Exercise details
The result must match the data exactly, line for line.

Raw data

—————

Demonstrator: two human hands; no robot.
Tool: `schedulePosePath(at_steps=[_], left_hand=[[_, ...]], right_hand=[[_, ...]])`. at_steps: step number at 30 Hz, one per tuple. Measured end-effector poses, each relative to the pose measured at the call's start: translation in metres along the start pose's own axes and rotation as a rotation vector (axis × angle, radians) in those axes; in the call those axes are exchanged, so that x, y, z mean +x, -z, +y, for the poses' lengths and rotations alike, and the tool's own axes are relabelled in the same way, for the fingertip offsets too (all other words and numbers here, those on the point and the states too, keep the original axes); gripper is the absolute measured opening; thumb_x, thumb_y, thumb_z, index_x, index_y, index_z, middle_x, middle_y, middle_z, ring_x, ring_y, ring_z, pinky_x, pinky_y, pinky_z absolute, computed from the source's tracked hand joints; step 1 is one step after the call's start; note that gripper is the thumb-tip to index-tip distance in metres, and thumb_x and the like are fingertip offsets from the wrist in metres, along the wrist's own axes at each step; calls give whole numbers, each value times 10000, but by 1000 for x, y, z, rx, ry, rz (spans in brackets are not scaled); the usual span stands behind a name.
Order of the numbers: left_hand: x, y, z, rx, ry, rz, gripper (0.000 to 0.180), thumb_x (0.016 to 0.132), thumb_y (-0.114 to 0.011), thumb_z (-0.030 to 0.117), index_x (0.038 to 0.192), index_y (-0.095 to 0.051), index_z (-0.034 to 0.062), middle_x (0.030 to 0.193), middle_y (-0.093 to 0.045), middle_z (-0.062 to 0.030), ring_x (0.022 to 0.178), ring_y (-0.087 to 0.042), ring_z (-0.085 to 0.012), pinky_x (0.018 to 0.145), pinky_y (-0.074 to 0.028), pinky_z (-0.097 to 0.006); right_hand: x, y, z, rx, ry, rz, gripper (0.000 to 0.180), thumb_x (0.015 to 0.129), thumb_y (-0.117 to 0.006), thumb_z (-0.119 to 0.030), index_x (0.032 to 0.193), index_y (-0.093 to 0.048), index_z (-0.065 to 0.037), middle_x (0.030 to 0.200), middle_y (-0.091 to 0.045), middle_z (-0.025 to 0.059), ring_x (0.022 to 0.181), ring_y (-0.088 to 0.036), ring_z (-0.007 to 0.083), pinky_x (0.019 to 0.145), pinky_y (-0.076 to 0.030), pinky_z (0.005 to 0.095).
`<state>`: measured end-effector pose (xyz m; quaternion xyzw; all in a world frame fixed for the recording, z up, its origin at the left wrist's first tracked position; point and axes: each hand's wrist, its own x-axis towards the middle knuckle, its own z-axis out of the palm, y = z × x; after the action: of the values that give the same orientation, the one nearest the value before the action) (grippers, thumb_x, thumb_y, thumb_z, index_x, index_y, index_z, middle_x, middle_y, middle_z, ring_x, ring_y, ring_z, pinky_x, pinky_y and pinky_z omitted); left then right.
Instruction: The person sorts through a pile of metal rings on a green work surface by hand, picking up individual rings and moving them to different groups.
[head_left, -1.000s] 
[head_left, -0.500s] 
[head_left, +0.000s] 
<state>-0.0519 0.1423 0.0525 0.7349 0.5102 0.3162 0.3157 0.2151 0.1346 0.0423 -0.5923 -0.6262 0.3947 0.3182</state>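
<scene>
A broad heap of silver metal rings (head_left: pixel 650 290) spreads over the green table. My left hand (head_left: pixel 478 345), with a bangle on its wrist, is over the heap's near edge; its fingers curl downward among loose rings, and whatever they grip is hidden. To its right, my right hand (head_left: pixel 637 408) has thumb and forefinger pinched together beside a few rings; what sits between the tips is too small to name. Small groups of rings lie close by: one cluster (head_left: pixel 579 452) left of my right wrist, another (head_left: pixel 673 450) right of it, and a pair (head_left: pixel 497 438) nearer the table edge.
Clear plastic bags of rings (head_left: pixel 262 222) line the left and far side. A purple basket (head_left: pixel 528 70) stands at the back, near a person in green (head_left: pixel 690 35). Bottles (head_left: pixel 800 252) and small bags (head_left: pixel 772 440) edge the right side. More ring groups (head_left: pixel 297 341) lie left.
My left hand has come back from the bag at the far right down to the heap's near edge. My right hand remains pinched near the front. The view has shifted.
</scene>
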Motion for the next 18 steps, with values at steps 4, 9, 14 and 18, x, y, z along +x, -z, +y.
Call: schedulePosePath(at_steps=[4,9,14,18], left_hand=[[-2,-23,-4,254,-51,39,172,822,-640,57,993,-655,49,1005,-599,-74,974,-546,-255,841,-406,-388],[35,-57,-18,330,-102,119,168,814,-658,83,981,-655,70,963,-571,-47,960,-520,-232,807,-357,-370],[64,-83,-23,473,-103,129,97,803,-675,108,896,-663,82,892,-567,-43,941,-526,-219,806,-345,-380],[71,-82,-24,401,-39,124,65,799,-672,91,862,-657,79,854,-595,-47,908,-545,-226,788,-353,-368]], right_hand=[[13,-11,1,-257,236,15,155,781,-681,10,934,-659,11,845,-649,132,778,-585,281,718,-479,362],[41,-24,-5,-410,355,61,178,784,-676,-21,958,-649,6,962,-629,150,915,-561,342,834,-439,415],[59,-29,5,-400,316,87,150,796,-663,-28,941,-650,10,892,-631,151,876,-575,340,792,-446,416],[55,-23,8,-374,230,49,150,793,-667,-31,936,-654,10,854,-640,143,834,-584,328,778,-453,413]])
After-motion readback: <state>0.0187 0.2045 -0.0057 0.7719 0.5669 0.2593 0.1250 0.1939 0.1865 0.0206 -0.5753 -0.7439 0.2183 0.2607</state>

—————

Answer box
Demonstrator: two human hands; no robot.
Tool: `schedulePosePath(at_steps=[_], left_hand=[[_, ...]], right_hand=[[_, ...]])`. at_steps: step number at 30 Hz, one per tuple. Measured end-effector poses, each relative to the pose measured at the call's start: translation in metres along the start pose's own axes and rotation as a rotation vector (axis × angle, radians) in those axes; in the call those axes are exchanged, so that x, y, z mean +x, -z, +y, for the poses' lengths and rotations alike, and the tool's own axes are relabelled in the same way, for the fingertip offsets too (all other words and numbers here, those on the point and the states too, keep the original axes); gripper is the absolute measured opening; thumb_x, thumb_y, thumb_z, index_x, index_y, index_z, middle_x, middle_y, middle_z, ring_x, ring_y, ring_z, pinky_x, pinky_y, pinky_z absolute, computed from the source's tracked hand joints; step 1 is one step after the call's start; note that gripper is the thumb-tip to index-tip distance in metres, and thumb_x and the like are fingertip offsets from the wrist in metres, along the wrist's own axes at each step; calls give whole numbers, each value times 10000, but by 1000 for x, y, z, rx, ry, rz (spans in brackets are not scaled); the usual span stands behind a name.
Order of the numbers: left_hand: x, y, z, rx, ry, rz, gripper (0.000 to 0.180), thumb_x (0.016 to 0.132), thumb_y (-0.114 to 0.011), thumb_z (-0.030 to 0.117), index_x (0.038 to 0.192), index_y (-0.095 to 0.051), index_z (-0.034 to 0.062), middle_x (0.030 to 0.193), middle_y (-0.093 to 0.045), middle_z (-0.062 to 0.030), ring_x (0.022 to 0.178), ring_y (-0.087 to 0.042), ring_z (-0.085 to 0.012), pinky_x (0.018 to 0.145), pinky_y (-0.074 to 0.028), pinky_z (-0.097 to 0.006); right_hand: x, y, z, rx, ry, rz, gripper (0.000 to 0.180), thumb_x (0.015 to 0.129), thumb_y (-0.117 to 0.006), thumb_z (-0.119 to 0.030), index_x (0.032 to 0.193), index_y (-0.093 to 0.048), index_z (-0.065 to 0.037), middle_x (0.030 to 0.200), middle_y (-0.091 to 0.045), middle_z (-0.025 to 0.059), ring_x (0.022 to 0.181), ring_y (-0.088 to 0.036), ring_z (-0.007 to 0.083), pinky_x (0.019 to 0.145), pinky_y (-0.076 to 0.030), pinky_z (0.005 to 0.095).
`<state>`: measured end-effector pose (xyz m; quaternion xyzw; all in a world frame fixed for the recording, z up, its origin at the left wrist's first tracked position; point and axes: each hand's wrist, its own x-axis towards the middle knuckle, its own z-axis out of the palm, y = z × x; after the action: of the values that give the same orientation, the one nearest the value before the action) (grippers, thumb_x, thumb_y, thumb_z, index_x, index_y, index_z, middle_x, middle_y, middle_z, ring_x, ring_y, ring_z, pinky_x, pinky_y and pinky_z omitted); left then right.
Instruction: The person sorts through a pile of metal rings on a green work surface by hand, picking up individual rings and moving them to different groups.
[head_left, -1.000s] 
[head_left, -0.500s] 
[head_left, +0.000s] 
<state>-0.0519 0.1423 0.0525 0.7349 0.5102 0.3162 0.3157 0.2151 0.1346 0.0423 -0.5923 -0.6262 0.3947 0.3182</state>
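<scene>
A broad heap of silver metal rings (head_left: pixel 650 290) spreads over the green table. My left hand (head_left: pixel 478 345), with a bangle on its wrist, is over the heap's near edge; its fingers curl downward among loose rings, and whatever they grip is hidden. To its right, my right hand (head_left: pixel 637 408) has thumb and forefinger pinched together beside a few rings; what sits between the tips is too small to name. Small groups of rings lie close by: one cluster (head_left: pixel 579 452) left of my right wrist, another (head_left: pixel 673 450) right of it, and a pair (head_left: pixel 497 438) nearer the table edge.
Clear plastic bags of rings (head_left: pixel 262 222) line the left and far side. A purple basket (head_left: pixel 528 70) stands at the back, near a person in green (head_left: pixel 690 35). Bottles (head_left: pixel 800 252) and small bags (head_left: pixel 772 440) edge the right side. More ring groups (head_left: pixel 297 341) lie left.
My left hand has come back from the bag at the far right down to the heap's near edge. My right hand remains pinched near the front. The view has shifted.
</scene>
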Motion for the next 18 steps, with values at steps 4, 9, 14 and 18, x, y, z along +x, -z, +y.
Call: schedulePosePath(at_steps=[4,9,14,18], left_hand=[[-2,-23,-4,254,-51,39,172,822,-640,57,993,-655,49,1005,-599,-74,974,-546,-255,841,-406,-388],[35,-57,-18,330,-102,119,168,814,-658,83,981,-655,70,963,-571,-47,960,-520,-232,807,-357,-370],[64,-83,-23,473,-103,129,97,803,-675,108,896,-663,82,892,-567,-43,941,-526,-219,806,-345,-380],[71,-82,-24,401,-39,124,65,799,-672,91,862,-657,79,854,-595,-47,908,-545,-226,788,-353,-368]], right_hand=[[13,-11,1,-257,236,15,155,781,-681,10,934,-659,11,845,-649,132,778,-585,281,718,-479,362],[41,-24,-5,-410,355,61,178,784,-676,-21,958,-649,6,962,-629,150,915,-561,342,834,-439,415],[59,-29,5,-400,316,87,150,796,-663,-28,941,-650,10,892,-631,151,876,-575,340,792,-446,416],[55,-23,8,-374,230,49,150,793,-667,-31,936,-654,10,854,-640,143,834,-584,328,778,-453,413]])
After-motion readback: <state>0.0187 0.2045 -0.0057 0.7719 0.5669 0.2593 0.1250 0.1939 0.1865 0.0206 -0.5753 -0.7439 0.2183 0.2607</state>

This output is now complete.